My dad lived in an apartment across the street from Jump, right above the town apothecary where the rich moms bought all their magic youth-making potions.

“But aren’t you working?” I asked as we crossed the street.

“I don’t think I should be anywhere near Jake Graydon right now, and you are in desperate need of a warm blanket and a junk fest.” He hugged me a bit closer to his side and I tilted my head against his shoulder. One thing I had always loved about my dad? He always knew exactly what I needed.

I wished, not for the first time, that we were both going home to my mom, instead of home to his place. That we could all curl up on the couch together, eat crap, and watch bad movies like we used to. That we could be a family again. But I had to take what I could get.

And now, at least, everyone knew. Mom, Dad, friends. At least that awfulness was over. I just wished I knew where I stood with Jake. I glanced over my shoulder at the window-walls of Jump, Java, and Wail! but I couldn’t see him at the counter or anywhere, and for this one weird, out-of-body moment, I felt like he was just gone.
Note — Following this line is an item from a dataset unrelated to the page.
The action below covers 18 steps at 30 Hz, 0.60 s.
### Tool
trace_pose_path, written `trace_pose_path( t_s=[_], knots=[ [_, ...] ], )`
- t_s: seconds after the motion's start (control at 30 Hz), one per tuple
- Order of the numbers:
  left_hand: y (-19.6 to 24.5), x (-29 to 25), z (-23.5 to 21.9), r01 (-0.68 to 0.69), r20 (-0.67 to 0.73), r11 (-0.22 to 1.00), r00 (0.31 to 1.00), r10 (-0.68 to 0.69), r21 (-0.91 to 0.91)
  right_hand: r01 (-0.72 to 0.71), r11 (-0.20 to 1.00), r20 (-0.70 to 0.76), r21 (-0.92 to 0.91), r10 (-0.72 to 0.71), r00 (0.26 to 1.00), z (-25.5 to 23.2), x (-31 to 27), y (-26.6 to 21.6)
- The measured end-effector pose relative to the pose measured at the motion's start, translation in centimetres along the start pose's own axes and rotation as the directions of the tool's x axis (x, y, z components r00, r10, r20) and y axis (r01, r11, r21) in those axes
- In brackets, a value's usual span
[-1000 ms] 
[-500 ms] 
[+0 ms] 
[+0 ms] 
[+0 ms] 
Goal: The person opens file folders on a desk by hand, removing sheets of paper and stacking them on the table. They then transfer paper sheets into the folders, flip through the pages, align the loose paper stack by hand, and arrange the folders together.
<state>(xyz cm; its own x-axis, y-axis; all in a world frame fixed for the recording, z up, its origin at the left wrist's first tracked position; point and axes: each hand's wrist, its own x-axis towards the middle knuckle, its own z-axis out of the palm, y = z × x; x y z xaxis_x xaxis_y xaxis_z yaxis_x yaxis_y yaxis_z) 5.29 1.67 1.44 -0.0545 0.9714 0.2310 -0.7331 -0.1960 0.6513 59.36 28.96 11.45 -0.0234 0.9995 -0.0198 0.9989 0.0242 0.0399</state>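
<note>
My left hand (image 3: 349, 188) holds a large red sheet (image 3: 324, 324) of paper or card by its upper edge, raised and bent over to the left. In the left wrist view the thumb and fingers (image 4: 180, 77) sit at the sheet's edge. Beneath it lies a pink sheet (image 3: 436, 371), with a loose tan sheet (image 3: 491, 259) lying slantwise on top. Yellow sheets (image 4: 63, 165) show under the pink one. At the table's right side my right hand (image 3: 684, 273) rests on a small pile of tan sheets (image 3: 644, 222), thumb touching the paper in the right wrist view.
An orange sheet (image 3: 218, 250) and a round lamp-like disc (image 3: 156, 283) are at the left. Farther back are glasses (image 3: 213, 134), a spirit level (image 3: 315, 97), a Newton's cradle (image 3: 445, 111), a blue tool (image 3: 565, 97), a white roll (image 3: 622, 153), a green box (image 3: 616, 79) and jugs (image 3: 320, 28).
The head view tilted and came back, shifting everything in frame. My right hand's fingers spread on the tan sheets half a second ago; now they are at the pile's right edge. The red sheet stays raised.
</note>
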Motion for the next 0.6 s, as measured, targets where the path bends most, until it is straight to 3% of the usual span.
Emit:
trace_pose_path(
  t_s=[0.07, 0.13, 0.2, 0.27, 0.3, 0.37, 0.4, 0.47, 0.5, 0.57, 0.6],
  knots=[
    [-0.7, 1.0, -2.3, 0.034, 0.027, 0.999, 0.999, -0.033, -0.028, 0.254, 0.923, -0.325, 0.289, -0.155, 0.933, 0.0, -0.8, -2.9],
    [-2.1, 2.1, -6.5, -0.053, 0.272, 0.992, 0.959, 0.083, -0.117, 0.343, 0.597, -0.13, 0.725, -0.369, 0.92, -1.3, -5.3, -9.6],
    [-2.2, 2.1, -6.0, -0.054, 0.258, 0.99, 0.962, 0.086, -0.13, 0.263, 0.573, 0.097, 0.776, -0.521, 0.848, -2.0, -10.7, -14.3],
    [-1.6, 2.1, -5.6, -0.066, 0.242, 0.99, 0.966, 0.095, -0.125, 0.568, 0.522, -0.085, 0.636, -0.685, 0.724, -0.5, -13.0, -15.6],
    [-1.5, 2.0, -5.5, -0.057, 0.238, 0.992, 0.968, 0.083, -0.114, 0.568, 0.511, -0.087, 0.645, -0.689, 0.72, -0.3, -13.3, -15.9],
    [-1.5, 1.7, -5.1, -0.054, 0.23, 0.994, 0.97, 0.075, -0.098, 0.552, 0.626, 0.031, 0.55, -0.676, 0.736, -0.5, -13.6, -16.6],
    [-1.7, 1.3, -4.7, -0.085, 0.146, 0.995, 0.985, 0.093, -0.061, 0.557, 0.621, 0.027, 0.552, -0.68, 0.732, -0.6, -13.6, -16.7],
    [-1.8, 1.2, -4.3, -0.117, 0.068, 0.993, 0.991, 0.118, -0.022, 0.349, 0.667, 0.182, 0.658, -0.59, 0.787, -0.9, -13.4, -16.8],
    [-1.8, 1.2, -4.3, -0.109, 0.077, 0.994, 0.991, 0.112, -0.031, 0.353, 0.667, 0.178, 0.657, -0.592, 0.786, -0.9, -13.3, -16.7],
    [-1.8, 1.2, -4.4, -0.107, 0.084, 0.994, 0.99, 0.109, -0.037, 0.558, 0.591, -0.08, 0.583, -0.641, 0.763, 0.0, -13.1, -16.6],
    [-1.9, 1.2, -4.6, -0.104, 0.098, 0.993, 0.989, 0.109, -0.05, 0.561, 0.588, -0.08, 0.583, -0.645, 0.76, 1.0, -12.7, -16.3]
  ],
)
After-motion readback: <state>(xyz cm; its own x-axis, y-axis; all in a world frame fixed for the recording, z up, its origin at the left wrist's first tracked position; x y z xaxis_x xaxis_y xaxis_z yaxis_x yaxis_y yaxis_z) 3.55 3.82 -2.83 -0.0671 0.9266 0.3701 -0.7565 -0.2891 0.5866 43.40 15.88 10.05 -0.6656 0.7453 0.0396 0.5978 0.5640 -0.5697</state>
Like I was never going to see him again.

ally

Monday afternoon I was the first person dressed and on the court for basketball practice. I stood at the free throw line with the ball rack next to me, shooting one after the other after the other. Every time, the ball slammed against the backboard and ricocheted off in another direction. And every time, I saw someone else’s face.

Jake.

Chloe.

Will.

Hammond.

Lincoln.

Apparently I was pissed at the world.

But mostly, I was pissed at Jake. And myself. And I was tired. Tired of feeling like second-runner-up to Chloe. Tired of trying to convince myself it was okay. And after that conversation I’d had with Jake, after finding out that he basically didn’t care about a way out, didn’t care about getting us back to being us, I was starting to think that breaking up with him was the only option. It was the only way to save my self-esteem.

I took a shot, and the ball sailed clear over the net, the backboard, everything.

“Ugh!”

I let another ball fly. It hit the backboard hard and boomeranged right toward my face. Luckily I got my arms up in time. Shannen came jogging over, plucking up a few of my errant basketballs. Her dark hair was slicked into a ponytail, her bangs held back by a two-strand headband, and she wore
a white Orchard Hill basketball T-shirt with the sleeves rolled up to expose her cut shoulders. She unloaded the balls onto the rack and smirked.

“If you need someone to rearrange your face, your boyfriend’s father’s a plastic surgeon. I’m sure he’ll give you a reduced rate,” she said wryly.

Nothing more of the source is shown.